One Second After – Book Review

By Brian King

One Second After. William R. Forstchen. Forge Books. $24.95.

Look around you right now and imagine if every single piece of electronics in your house suddenly shut off forever. Every computer, light bulb, television set. Now think about the city or town around you and everything shutting off there. Every car, every street light, every hospital surgical unit. Now think bigger, hundreds or even thousands of miles around you. Every train, every airplane, every nuclear plant. Everything. Now, in this imaginary scenario how long do you think you’d survive? Where would you get your food? How long would your stockpile of medicines last? How long would you trust your neighbors? What about a family walking in from the next town? What about 5,000 people walking in from the next town? So many questions of this nature are addressed in One Second After that it is difficult to convey the depth and breadth of the stunning and utterly realistic chain of events painted within.

The cause of this major collapse of technology is a singularly destructive weapon called an Electromagnetic Pulse (EMP) nuclear blast high above the continental United States. In a matter of seconds, the entire country is thrown back 150 years as all advantages of technology are removed from our equation of survival. In this book, the residents of Black Mountain, North Carolina, must face this new reality and things become terrifying almost from the instant the explosion happens. Every modern car is stopped on the Interstate and roadways. Planes fall from the sky. Society immediately begins to unravel from there.

Our hero is John Matherson, a military history professor at the nearby Montreat College, and an ex-military veteran of Desert Storm. We can immediately sympathize with John as a common man in a tight situation—he is a father of two young daughters, a widower who teaches military history. He is well-grounded in the community, giving us insights into the inner workings of a small town government during a crisis.
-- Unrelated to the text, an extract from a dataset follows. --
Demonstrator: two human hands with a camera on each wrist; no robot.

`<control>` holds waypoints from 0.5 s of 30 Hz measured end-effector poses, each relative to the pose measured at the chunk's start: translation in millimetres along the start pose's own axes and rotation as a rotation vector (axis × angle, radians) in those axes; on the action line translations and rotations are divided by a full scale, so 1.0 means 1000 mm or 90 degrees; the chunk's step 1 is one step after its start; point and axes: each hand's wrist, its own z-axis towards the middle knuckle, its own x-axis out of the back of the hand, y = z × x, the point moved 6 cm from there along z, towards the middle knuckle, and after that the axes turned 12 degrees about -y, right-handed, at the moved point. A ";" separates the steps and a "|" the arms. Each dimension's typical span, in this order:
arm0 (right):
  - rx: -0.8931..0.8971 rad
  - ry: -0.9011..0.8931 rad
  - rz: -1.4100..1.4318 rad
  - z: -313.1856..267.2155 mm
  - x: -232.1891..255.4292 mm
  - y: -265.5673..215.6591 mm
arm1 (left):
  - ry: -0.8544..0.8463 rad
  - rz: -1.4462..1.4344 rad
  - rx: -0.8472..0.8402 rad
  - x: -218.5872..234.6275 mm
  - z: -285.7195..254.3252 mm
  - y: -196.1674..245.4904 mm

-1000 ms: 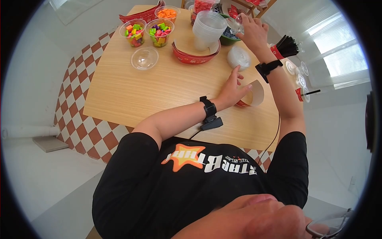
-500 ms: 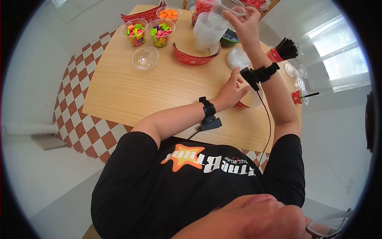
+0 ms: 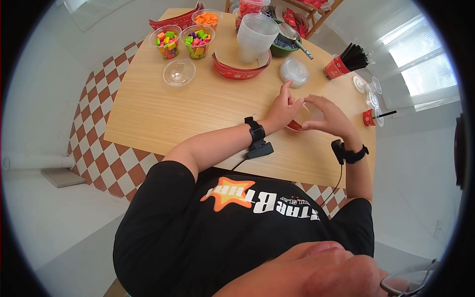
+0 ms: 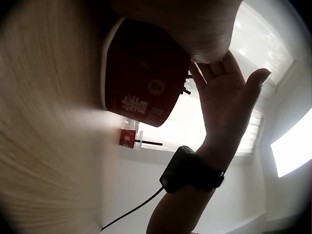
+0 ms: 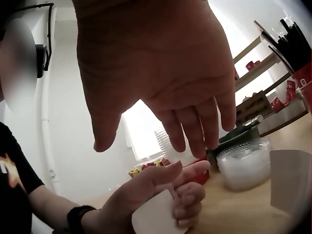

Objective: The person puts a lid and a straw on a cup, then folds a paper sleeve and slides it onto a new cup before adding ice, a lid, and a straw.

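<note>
A red paper band with a pale inner side (image 3: 295, 125) is gripped by my left hand (image 3: 283, 110). In the left wrist view the band (image 4: 141, 78) shows white characters on its red side. My left fingers (image 5: 187, 202) curl at a white part of the paper (image 5: 153, 217) in the right wrist view. My right hand (image 3: 332, 118) is beside the band, thumb and fingers spread in a curve and holding nothing. Its palm (image 5: 161, 63) shows empty in the right wrist view. I cannot tell whether its fingertips touch the band.
Beyond my hands are stacked clear lids (image 3: 294, 73), stacked clear cups (image 3: 257, 35), nested red paper bands (image 3: 240, 73) and a green bowl (image 3: 284, 49) with a metal scoop. Candy cups (image 3: 167, 42) stand at the back left, black straws (image 3: 354, 59) at the right.
My right hand has come down from the back of the table to the paper band. The clear cup it held is no longer in it. My left hand has shifted little.
</note>
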 end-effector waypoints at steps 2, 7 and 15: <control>-0.021 -0.004 -0.085 -0.022 -0.019 0.016 | 0.014 0.003 -0.049 0.003 0.000 0.003; -0.102 0.187 -0.152 -0.060 -0.035 0.054 | -0.007 0.037 -0.086 0.009 -0.001 0.033; -0.115 0.436 -0.009 -0.084 -0.039 0.043 | -0.194 0.348 -0.197 0.029 -0.042 0.111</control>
This is important because much of the book swirls around the town council of Black Mountain and how the people work together and, sadly, die together, as the effects of the war grind on month after month. All the plagues of pre-modern times come back to a society that has no clean water, that is famished and starving and has no modern medicines to fight even the most routine infections. Most people in this situation are so ill-prepared that it is apt to consider this a societal shift back to the Middle Ages. An investment banker knows nothing of farming, cobbling, food gathering, etc. Much of our society is built on skills that would have no use whatsoever in the Middle Ages. Many would perish in the world of One Second After

Most of the book has the reader (and townspeople) in the dark about the larger picture too, which keeps us on a razor’s edge. With no contact outside their immediate area, there is no way to know if help is ever going to come or if an enemy is going to come storming over the next hill. Is the US Government still working? Who caused the EMP? Much is revealed at the end of the book, though I can’t give anything away on that count other than to say it is very plausible. When you reach the finish line, you will have a firm appreciation of how many things have to go right each and every day to make our lifestyles as comfortable and easy as they are. Similarly, you will understand how big a threat this type of weapon is to our way of life. This book makes it very clear it is intended as a wake up call to our government to take measures to harden our electrical grid and transportation system to minimize at least some of the effects of an attack like this. It was written in 2009 and I have to wonder if anything has been done in the interim.

For now, perhaps you’ll look around and think that just maybe it might be worth it to buy a few extra cans of beans the next time you are the grocery store. That, and a pallet of bullets. It turns out that bullets become currency in a world where even a squirrel for dinner can seem like a king’s meal.

Well worth a read.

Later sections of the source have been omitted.